# rear disc conversion template and spacers forsale!



## TOOQIKK (Jul 11, 2009)

I have made a business connection that will be making these!!:fluffy:
they will be cut on a water jet machine!
right now im looking to get an idea of how many people will step up and get a set!
these will work for b12s and n13 pulsars. I know you want to ditch those horrible rear drum brakes!
prices will becoming soon......


----------



## 19sentra88 (Oct 24, 2009)

i'd buy a set :thumbup::thumbup:


----------



## novastar (Mar 14, 2010)

When I get that far, I'd probably buy a set, unless they were outrageously priced.


----------



## TOOQIKK (Jul 11, 2009)

we will be keeping them affordable as we all know no one wants to spend alot on our sentras and everyone is watching every penny these days!
will be offering the spacers in s/s too....for a small fee....


----------



## talmage (Feb 22, 2011)

I'm interested in a set. Please advise when they will be available.


----------



## bob89sentra (Sep 15, 2005)

count me in, I've got the rear discs and hubs laying around waiting to put on the Pulsar, and have not had the time to make another set to install them.


----------



## ahardb0dy (Nov 9, 2003)

Are you talking about the brackets and spacers? You said "template" and spacers? If it is the brackets and spacers I would be interested in a set as well. I have the original templates that were made available a while back but I thought I read somewhere that the original design had to be modified to work properly, any idea about this?

this is what I have:


----------



## bob89sentra (Sep 15, 2005)

ahardb0dy said:


> Are you talking about the brackets and spacers? You said "template" and spacers? If it is the brackets and spacers I would be interested in a set as well. I have the original templates that were made available a while back but I thought I read somewhere that the original design had to be modified to work properly, any idea about this?
> 
> this is what I have:


This is the same drawing I used several years ago, that RecycledTodler came up with. I had no problem making my set I used on the Sentra from those drawings.


----------



## TOOQIKK (Jul 11, 2009)

lol bracket and spacers.....and yes he made them.....i know recycled todler....great guy!


----------



## M0J0 (May 28, 2009)

So, what rear calipers can I mount with these? B13?


----------



## TOOQIKK (Jul 11, 2009)

the nx or ser or the most popular swap
i have maxima rear calipers and jdm nx2k rotors and nx2k front calipers and rotors with an altima m/c for mine(but its a bit over kill...lol)


----------



## M0J0 (May 28, 2009)

If a set means 2 adapters and 2 spacers, I'm interested!


----------



## fairlanephantom (Feb 3, 2010)

I'd be interested depending on pricing. I hate drums too much to not do it.

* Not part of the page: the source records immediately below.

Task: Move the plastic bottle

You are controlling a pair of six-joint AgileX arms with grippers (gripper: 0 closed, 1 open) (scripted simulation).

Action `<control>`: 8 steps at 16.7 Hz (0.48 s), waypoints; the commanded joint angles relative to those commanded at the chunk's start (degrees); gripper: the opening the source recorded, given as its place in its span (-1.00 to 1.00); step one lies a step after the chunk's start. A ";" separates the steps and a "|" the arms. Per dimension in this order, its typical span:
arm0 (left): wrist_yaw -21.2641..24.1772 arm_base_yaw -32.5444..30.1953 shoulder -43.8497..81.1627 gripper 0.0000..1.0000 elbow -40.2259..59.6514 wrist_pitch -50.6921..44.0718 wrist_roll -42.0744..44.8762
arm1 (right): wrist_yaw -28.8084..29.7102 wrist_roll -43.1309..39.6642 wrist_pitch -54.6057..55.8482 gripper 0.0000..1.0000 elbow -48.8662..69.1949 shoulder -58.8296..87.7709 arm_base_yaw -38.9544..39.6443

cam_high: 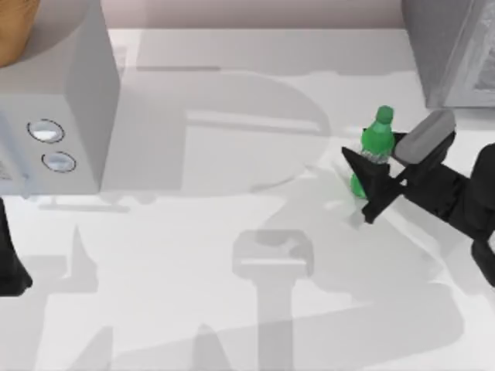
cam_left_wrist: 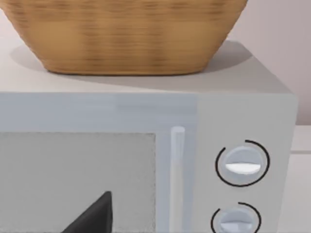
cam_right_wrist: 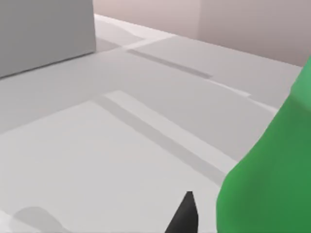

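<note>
The plastic bottle [cam_high: 376, 141], bright green with a green cap, stands upright on the right side of the white table. My right gripper [cam_high: 356, 185] reaches in from the right edge and is open, with one dark finger on each side of the bottle's lower part. In the right wrist view the plastic bottle [cam_right_wrist: 272, 179] looms very close as a green mass, with one fingertip [cam_right_wrist: 184, 216] beside it. My left arm [cam_high: 11, 267] is parked at the left edge, and one of its fingertips [cam_left_wrist: 95, 216] shows in front of the microwave.
A grey microwave [cam_high: 73, 100] with two dials stands at the back left, a wicker basket [cam_left_wrist: 126, 34] on top of it. A grey box [cam_high: 456, 46] stands at the back right, just behind the bottle. The bare tabletop [cam_high: 232, 255] spreads across the middle and front.
</note>
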 joint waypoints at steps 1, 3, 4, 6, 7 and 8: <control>0.00 0.00 0.00 1.00 0.00 0.00 0.00 | 0.00 0.00 0.00 -0.51 0.00 0.00 0.00; 0.00 0.00 0.00 1.00 0.00 0.00 0.00 | 0.00 0.00 0.00 -0.81 0.00 0.00 0.00; 0.00 0.00 0.00 1.00 0.00 0.00 0.00 | 0.00 0.00 0.00 -0.96 0.00 0.00 0.00; 0.00 0.00 0.00 1.00 0.00 0.00 0.00 | 0.00 0.00 0.00 -1.00 0.00 0.00 0.00; 0.00 0.00 0.00 1.00 0.00 0.00 0.00 | 0.00 0.00 0.00 -1.00 0.00 0.00 0.00; 0.00 0.00 0.00 1.00 0.00 0.00 0.00 | 0.00 0.00 0.00 -1.00 0.00 0.00 0.00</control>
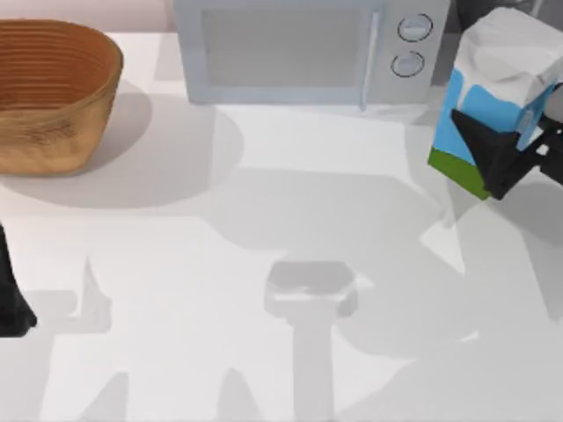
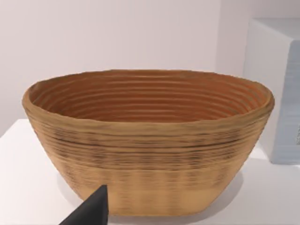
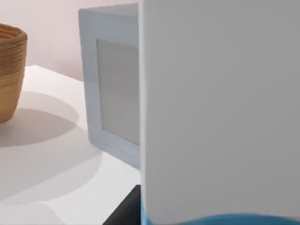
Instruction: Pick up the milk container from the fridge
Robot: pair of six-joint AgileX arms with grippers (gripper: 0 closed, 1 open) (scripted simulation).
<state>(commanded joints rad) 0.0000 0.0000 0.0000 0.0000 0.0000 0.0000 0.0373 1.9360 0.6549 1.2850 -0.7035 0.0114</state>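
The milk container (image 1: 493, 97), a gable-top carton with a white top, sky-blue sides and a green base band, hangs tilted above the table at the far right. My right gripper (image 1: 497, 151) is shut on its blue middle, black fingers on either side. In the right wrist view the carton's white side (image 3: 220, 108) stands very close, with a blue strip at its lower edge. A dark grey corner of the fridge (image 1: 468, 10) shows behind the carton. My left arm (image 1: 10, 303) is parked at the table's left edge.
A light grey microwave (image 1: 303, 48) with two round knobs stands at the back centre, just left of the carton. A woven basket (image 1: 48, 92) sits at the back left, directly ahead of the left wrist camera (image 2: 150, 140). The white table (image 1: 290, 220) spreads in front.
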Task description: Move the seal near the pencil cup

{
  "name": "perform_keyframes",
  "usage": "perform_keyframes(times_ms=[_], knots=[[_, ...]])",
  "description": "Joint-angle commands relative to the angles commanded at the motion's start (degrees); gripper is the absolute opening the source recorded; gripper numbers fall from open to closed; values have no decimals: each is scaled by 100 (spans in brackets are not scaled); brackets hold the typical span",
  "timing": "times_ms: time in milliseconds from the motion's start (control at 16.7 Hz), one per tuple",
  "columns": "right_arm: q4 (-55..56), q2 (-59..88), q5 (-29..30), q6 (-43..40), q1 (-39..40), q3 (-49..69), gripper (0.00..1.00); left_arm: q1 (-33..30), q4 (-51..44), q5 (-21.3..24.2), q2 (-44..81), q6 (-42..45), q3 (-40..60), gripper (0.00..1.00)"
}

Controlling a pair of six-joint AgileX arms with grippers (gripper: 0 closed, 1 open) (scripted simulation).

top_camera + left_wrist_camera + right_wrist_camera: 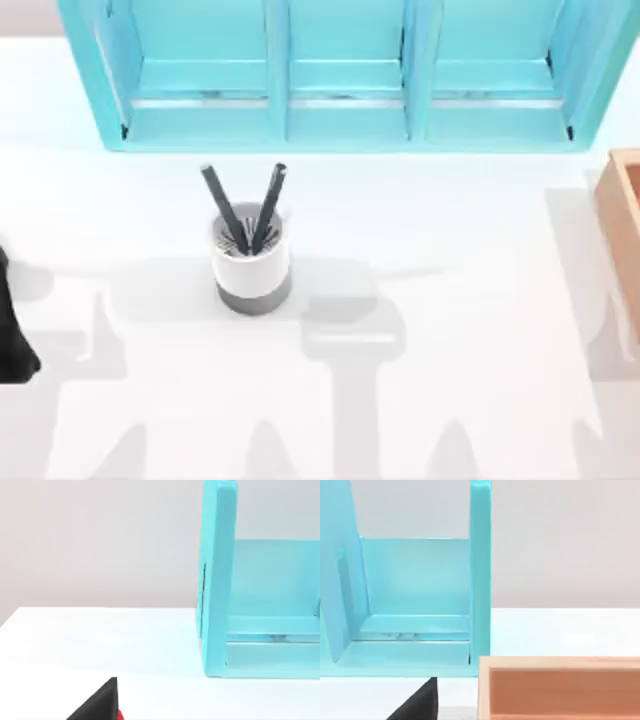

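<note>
White cup [252, 262] is standing at table centre; we are parking the left arm [12, 335] at 9 o'clock, claw state unreadable.

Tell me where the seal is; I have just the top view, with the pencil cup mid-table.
Observer: The left wrist view has a red sliver, likely the seal, at the picture's edge beside a black wedge.
Operator: And that wooden box at the table's right?
Observer: The right wrist view shows the wooden box side-on: a plain panel with a raised rim, in front of the blue shelf.
</note>
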Motion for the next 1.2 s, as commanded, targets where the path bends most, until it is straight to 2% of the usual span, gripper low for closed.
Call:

Is this the only version available, or has it been done with other calipers before? I'd be interested in seeing what GM calipers may be able to fit, seeing how most of their calipers from the 90s are under $20 a piece as opposed to the 85 plus core on Maxima calipers.


----------



## kydiwl (Aug 8, 2010)

TOOQIKK,

Thanks for offering to have these manufactured. Flow-jetted will sure make for a nice set. Better than plasma cutting and grinding, that's for sure. 

I need to know what kind of price you think they may be and an ETA of when you'll be having them made. I need them soon.


----------



## SuperStock (Dec 31, 2003)

i used to know toddler.

im interested in these, would like to chat with you about it


----------



## TOOQIKK (Jul 11, 2009)

hey if you guys would email me if you are truely interested...meaning you will really buy some ....this way i can get a gauge to the real number of people that want them and get with my friend to get this going. [email protected]


----------



## ahardb0dy (Nov 9, 2003)

e-mail sent


----------



## Crazy-Mart (Jul 14, 2002)

the disk spacer needs to be grinded more than 50mm ... on the nx2000 rear hub there a slight bump to center the disk wich block the spacer to get completely up the hub.... thats the only mod i had to made to fit those brakets in the back  a nice upgrade !!

dont forget to buy complete hub, disk and loaded calipers and the nx2000 hand brake cables to make it all work !


----------



## underpressur (Jan 11, 2012)

im interested in a set of rear brake conversion brackets sent an email


----------



## minute rice sentra (Mar 21, 2003)

Is there any update for this? I'm interested in this for my pulsar.


----------